The purpose of this article is not in any way to argue that President Mugabe should not go if that is what the people of Zimbabwe desire. He himself will not deny this given that he is the man who brought democracy to a troubled people who had been denied the vote since colonial times by the white man.

The point I make here is that the responsibility to remove Cde Mugabe from office or any public servant for that matter, is, after due process, a matter for Zimbabweans. It is certainly no business of the British to inject haste and sense of urgency in the process.

Election results in Iraq after the removal of Sadam Hussein took months to come out without questions being asked of the British and the Americans.

There is a due process, though, that has to be gone through. Zimbabwe has a Constitution that sets out the rules of how the electoral business is conducted in circumstances similar to those that we saw during the course of this momentous week.

Even John Simpson the BBC’s world correspondent conceded back on Wednesday that the Zimbabwe Constitution allowed the presidential election results to be published by today, Friday. Yet the sense of urgency in British political circles and media alike implies wrong doing on the part of the Zimbabwe authorities when, in actual fact, due process, which Morgan Tsvangirai, MDC faction leader said quite sensibly on Tuesday he was going to allow to take its course.

British intervention in matters like this, I am afraid, has tended to be partisan, condescending and unhelpful. It has implied that Africans, those ‘‘benighted heathens’’, cannot manage their affairs, let alone resolve their own differences peacefully.

The coded messages inherent in what they were saying was that very soon Zimbabwe was about to descend into Kenya-type chaos of murder and destruction. Talk of "tensions rising" was designed to whip up feelings of grievance to trigger a violent reaction.

Once Zimbabwe was in smoke; images of dead bodies like we saw in Kenya, would become the subject of western cameras. It is all done in the interest of informing the world what is going on in the African country. Yet, if truth be told, bodies of dead British soldiers coming from Iraq are quite rightly never paraded in public. This would be an affront of public decency.
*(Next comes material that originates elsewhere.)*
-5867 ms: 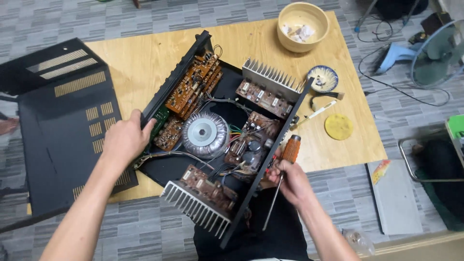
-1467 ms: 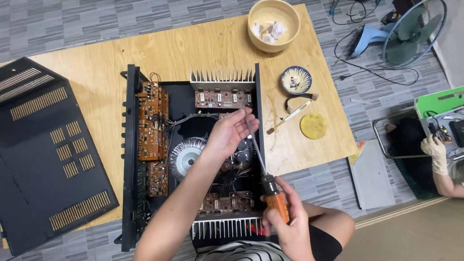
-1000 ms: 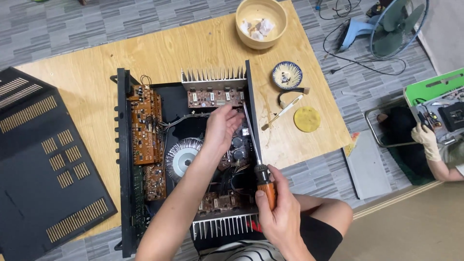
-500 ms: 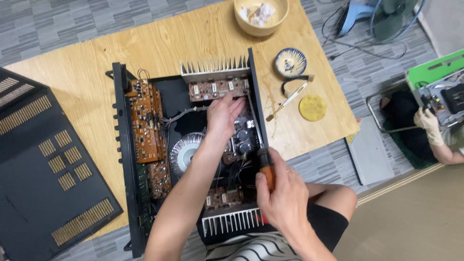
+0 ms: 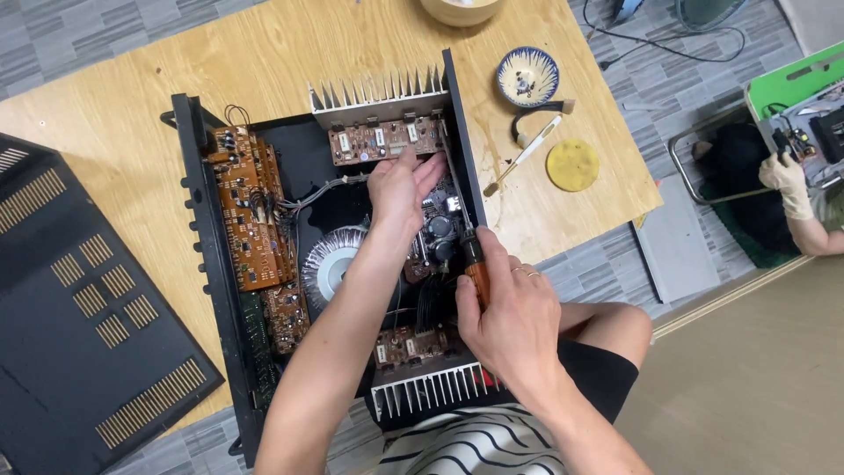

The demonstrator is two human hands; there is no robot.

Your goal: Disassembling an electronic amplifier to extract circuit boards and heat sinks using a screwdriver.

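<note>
An opened black amplifier chassis [image 5: 200, 237] lies on a wooden table [image 5: 114, 114], showing brown circuit boards [image 5: 248, 211], a round silver transformer [image 5: 327, 264] and finned heat sinks [image 5: 378, 92]. My left hand [image 5: 400, 185] reaches inside, fingers resting by the small board [image 5: 382, 141] under the far heat sink. My right hand [image 5: 508, 312] grips an orange-handled screwdriver [image 5: 475, 268] whose shaft points up along the chassis's right wall toward that board.
A black vented cover [image 5: 70, 308] lies at left. On the table's right side are a blue patterned bowl [image 5: 526, 75], a brush [image 5: 527, 154] and a yellow round pad [image 5: 571, 164]. A beige bowl [image 5: 462, 9] sits at the far edge. Another person's gloved hand [image 5: 787, 180] works at right.
The chassis was turned from diagonal to upright. My left hand moved from the chassis edge to inside near the far board. My right hand brought the screwdriver closer and higher along the right wall.
</note>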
It is essential, that Africans should consider themselves capable of doing what they have to do for themselves. Sikhanyiso Ndlovu put it nicely when he told an interviewer earlier this week that: "We do not do things in order to please you."

Yet there is an unhealthy desire to report issues of national interest to the British.
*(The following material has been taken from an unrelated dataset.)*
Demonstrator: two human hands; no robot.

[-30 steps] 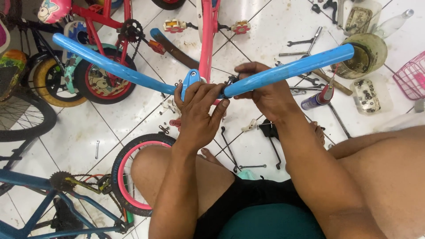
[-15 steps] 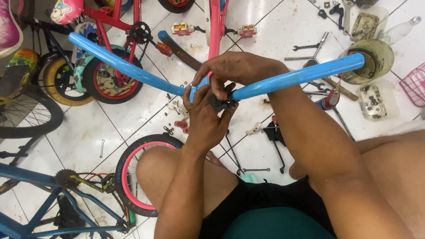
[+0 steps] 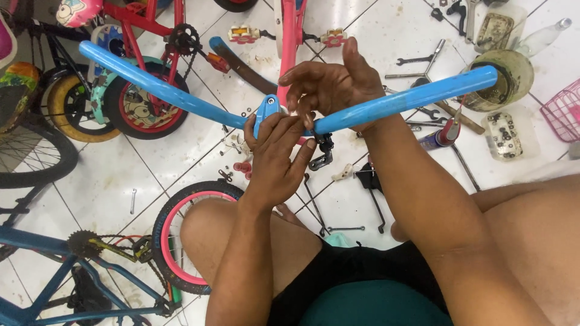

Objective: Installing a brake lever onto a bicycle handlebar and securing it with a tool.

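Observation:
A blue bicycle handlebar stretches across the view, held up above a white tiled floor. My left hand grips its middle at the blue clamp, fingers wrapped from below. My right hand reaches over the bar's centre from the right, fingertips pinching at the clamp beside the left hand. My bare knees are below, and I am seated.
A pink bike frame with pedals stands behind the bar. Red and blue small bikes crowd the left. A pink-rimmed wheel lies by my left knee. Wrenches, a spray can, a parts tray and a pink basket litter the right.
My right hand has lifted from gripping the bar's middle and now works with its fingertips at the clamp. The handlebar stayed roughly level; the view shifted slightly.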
The harmonised elections were held in an atmosphere of self-imposed peace and tranquillity. It should be a measure of what a people can do without outside interference despite their differences.
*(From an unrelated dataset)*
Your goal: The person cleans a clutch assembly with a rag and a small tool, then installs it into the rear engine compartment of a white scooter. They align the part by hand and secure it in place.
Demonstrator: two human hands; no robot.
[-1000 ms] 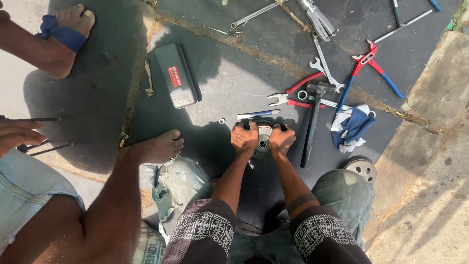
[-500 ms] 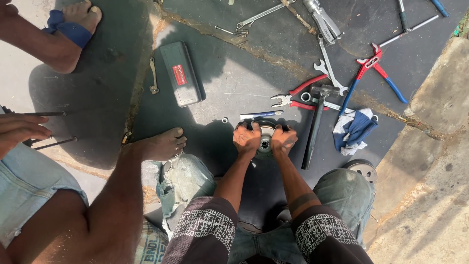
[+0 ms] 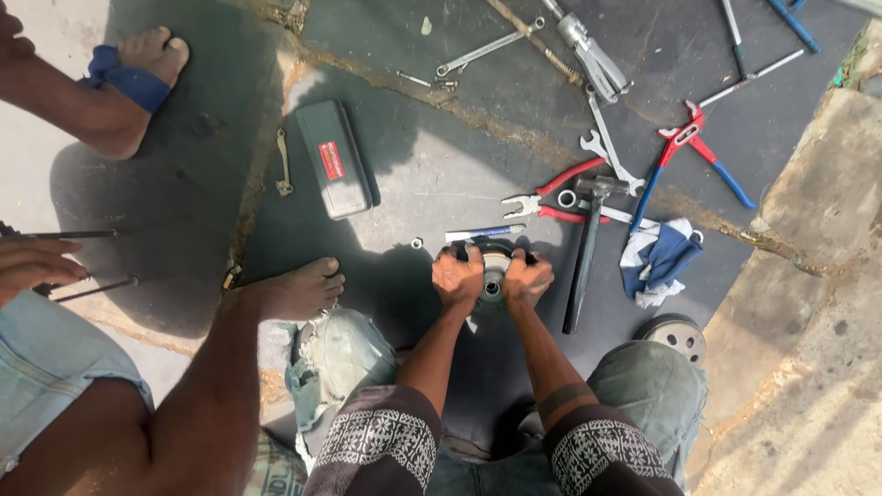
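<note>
Both my hands grip a round dark metal part [image 3: 494, 266] with a pale hub, pressed on the dark floor mat in front of me. My left hand [image 3: 457, 276] clasps its left side and my right hand [image 3: 526, 279] its right side; most of the part is hidden under the fingers. A long black hammer [image 3: 585, 253] lies just right of my right hand. Red-handled pliers [image 3: 548, 195] and a small blue-and-white tool [image 3: 484, 233] lie just beyond the part.
A grey tool case [image 3: 333, 158] lies at left centre, with spanners [image 3: 481, 52], red-and-blue pliers [image 3: 691, 152] and a blue-white rag [image 3: 659, 260] farther out. Another person's bare foot [image 3: 296, 290], leg and hand [image 3: 32, 264] are at left. A perforated disc [image 3: 677, 336] sits at right.
My hands stay clamped on the round part and shift slightly with it. The other person's hand at left has moved a little.
</note>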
The only blot to this sense of maturity was the constant stream of unofficial "results" that kept coming out as if to undermine the official results from the Zimbabwe Electoral Commission. True, there was political posturing and manoeuvring, as there was something in it for the MDC Tsvangirai faction.

For instance when the faction’s secretary general, Tendai Biti, repeatedly said on Sunday, the day after the elections, that "there was no room for doubt, in fact no shadow of doubt" that the MDC had won 67 percent of the vote or had won the election, it served two purposes.

First, it was a clever way of creating in the collective mind of the British public that the opposition had finally won the election. The clever bit was that given that the strategy of the opposition party was to portray Zanu-PF as a party that "rigs" and "lies" about the elections, any figures that came out officially afterwards would be dismissed by the British public as such.

But Biti’s repeated claims served another purpose: of making black people look silly. I would have thought that one claims that there is "no room for doubt" about anything when one is in possession of the full facts, not when this is but an opinion. Or one should tell the world the basis on which the claim of total sureness is made.

Another contribution to the silly season was Basildon Peta’s suggestion that Morgan Tsvangirai, whom he believed to have won, should go to State House accompanied by supporters to claim the presidency.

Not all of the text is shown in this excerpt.